En compétition à Cannes. C’est un doublé pour Kleber Mendonça Filho, qui quitte la Croisette avec un Prix de la mise en scène et un Prix d’interprétation masculine décerné à Wagner Moura. Le réalisateur nous emmène au cœur de la dictature brésilienne, dans les années 70. Un récit qui multiplie les fausses pistes.
La petite station-service, perdue dans la campagne brésilienne, est déserte. Les automobilistes semblent même la fuir. Entre la chaleur étouffante et l’odeur putride, rien d’étonnant à ce que personne ne veuille s’y arrêter. Et pour cause : voilà des jours qu’un cadavre gît au sol. Dissimulé sous un simple carton, il est déjà la proie des chiens affamés.
« Il voulait fuir », raconte le pompiste, comme pour justifier la violence omniprésente dans ces années 70. Une époque où la mort est partout en Amérique du Sud. En témoigne notre protagoniste, engagé dans une traque macabre dont il est la cible. Il change de visage et d’identité – barbu ou moustachu, tantôt Marcelo, tantôt Armando – pour tenter d’échapper à ceux qui le poursuivent.
Insaisissable et attachant
Cet homme n’est pas agent secret, comme le laisse penser le titre. Pour autant, sa vie y ressemble : il avance dans l’obscurité, fuyant ceux qui veulent sa peau. Ce héros insaisissable, nous n’en connaîtrons jamais le passé. Nous saurons seulement qu’il s’agit d’un universitaire, dont les opinions ont pu heurter la dictature militaire.

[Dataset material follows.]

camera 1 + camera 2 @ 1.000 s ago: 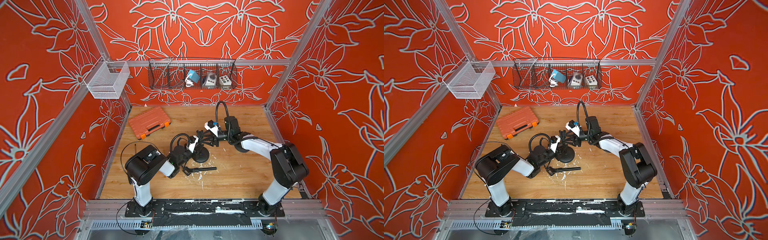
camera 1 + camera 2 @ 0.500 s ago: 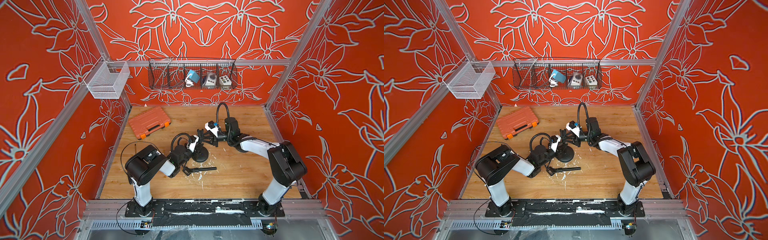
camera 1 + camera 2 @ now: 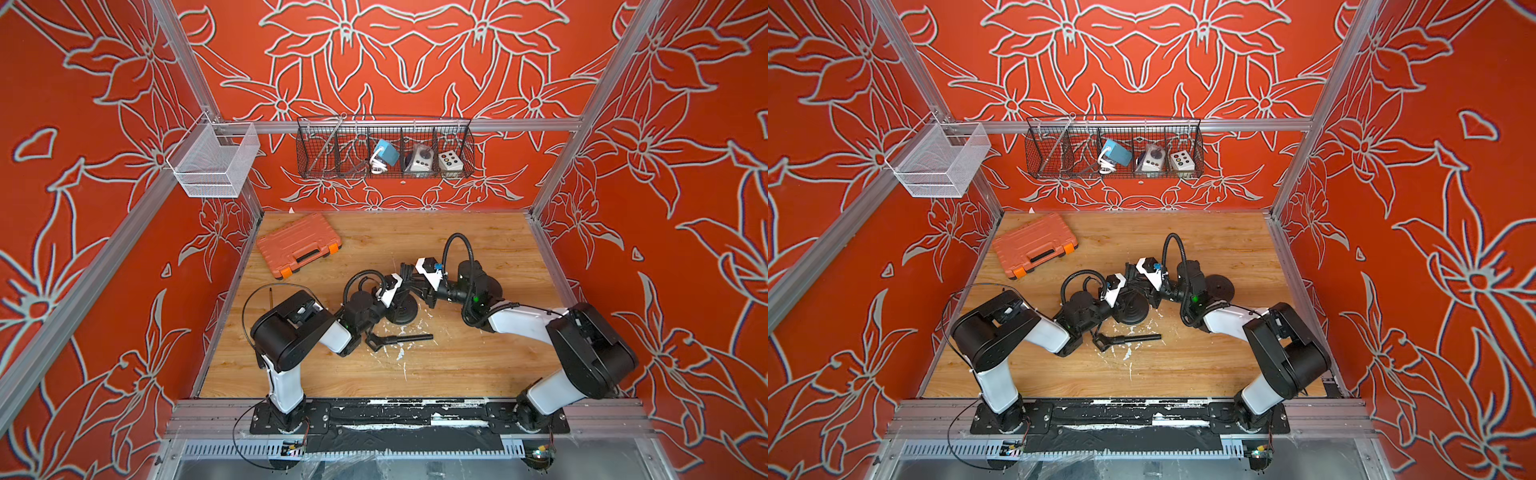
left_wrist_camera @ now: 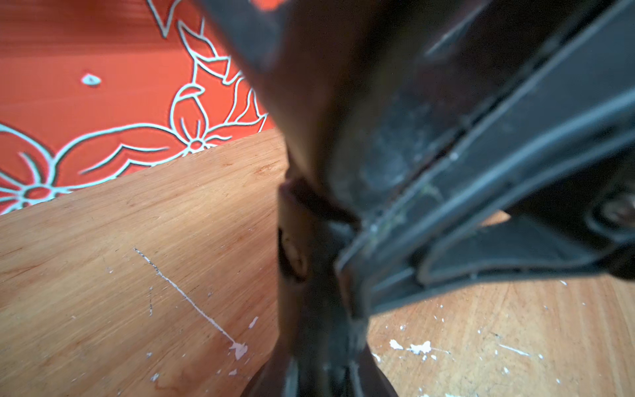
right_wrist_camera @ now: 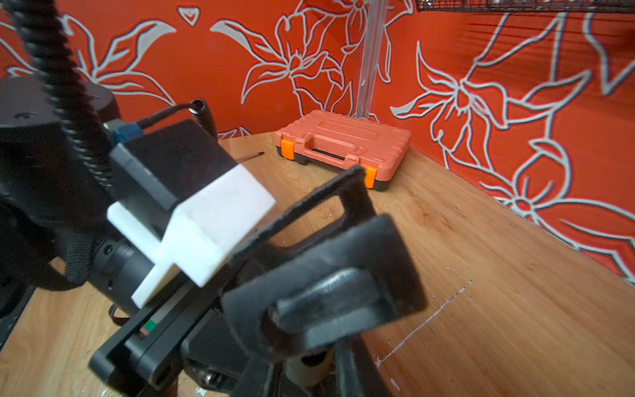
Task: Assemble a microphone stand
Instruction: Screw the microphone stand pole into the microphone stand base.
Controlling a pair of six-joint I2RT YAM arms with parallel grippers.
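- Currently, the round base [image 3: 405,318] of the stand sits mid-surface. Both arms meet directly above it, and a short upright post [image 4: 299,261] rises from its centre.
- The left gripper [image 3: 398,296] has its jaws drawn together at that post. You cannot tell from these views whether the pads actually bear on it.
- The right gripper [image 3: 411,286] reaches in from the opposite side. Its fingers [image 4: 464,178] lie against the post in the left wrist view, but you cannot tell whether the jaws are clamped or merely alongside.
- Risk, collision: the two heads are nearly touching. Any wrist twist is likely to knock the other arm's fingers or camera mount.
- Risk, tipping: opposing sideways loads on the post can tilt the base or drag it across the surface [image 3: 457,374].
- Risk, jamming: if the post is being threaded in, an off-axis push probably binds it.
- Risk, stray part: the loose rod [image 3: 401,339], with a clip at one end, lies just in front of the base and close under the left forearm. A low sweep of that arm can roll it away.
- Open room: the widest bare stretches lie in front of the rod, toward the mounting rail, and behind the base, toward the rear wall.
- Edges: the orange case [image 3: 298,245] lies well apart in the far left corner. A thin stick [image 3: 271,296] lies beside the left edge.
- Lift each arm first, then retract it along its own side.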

Son histoire compte peu pour le réalisateur Kleber Mendonça Filho. Qu’importe ce qu’il a fait, du moment qu’il s’est opposé au régime politique. Suffisant pour que l’on cherche à l’éliminer. Le cinéaste préfère raconter les séquelles de cette course-poursuite, cette anxiété permanente. Être constamment sur le qui-vive, se réveiller la nuit en hurlant…
Wagner Moura, déjà vu dans Narcos et Civil War, incarne cet homme terriblement attachant. Pas besoin de connaître son passé pour s’émouvoir lorsqu’il étreint son fils ou rire face à son amourette avec la voisine. Une performance qui lui a d’ailleurs valu le Prix d’interprétation masculine.
Un récit à la structure déroutante
L’AGENT SECRET se veut labyrinthique. L’intrigue joue avec son spectateur, l’amenant sur de fausses pistes. À l’image de cette histoire de jambe poilue (sans doute ce qui lui a valu le Prix de la mise en scène), dont beaucoup sont passés à côté, sans doute à cause de la fatigue cannoise… Ces fantaisies se mêlent aux éléments essentiels à la compréhension du récit, brouillant parfois la lecture de l’ensemble. C’est peut-être cela, le Brésil des années 70 : une époque impossible à raconter clairement.
Les trames secondaires se multiplient, se complexifiant encore avec l’arrivée de deux jeunes filles. Car elles, sont de notre génération. Du haut de leur vingtaine, elles se passionnent pour les archives. Et sont peut-être un peu tombées sous le charme de notre universitaire. Elles jouent surtout le rôle de pont entre deux époques – ravivant le souvenir de la dictature militaire alors que Bolsonaro, ancien capitaine d’artillerie, occupait encore récemment le pouvoir.
Un écho glaçant, qui rappelle que l’Histoire ne disparaît jamais vraiment, mais continue de hanter le présent, prête à resurgir sous d’autres visages.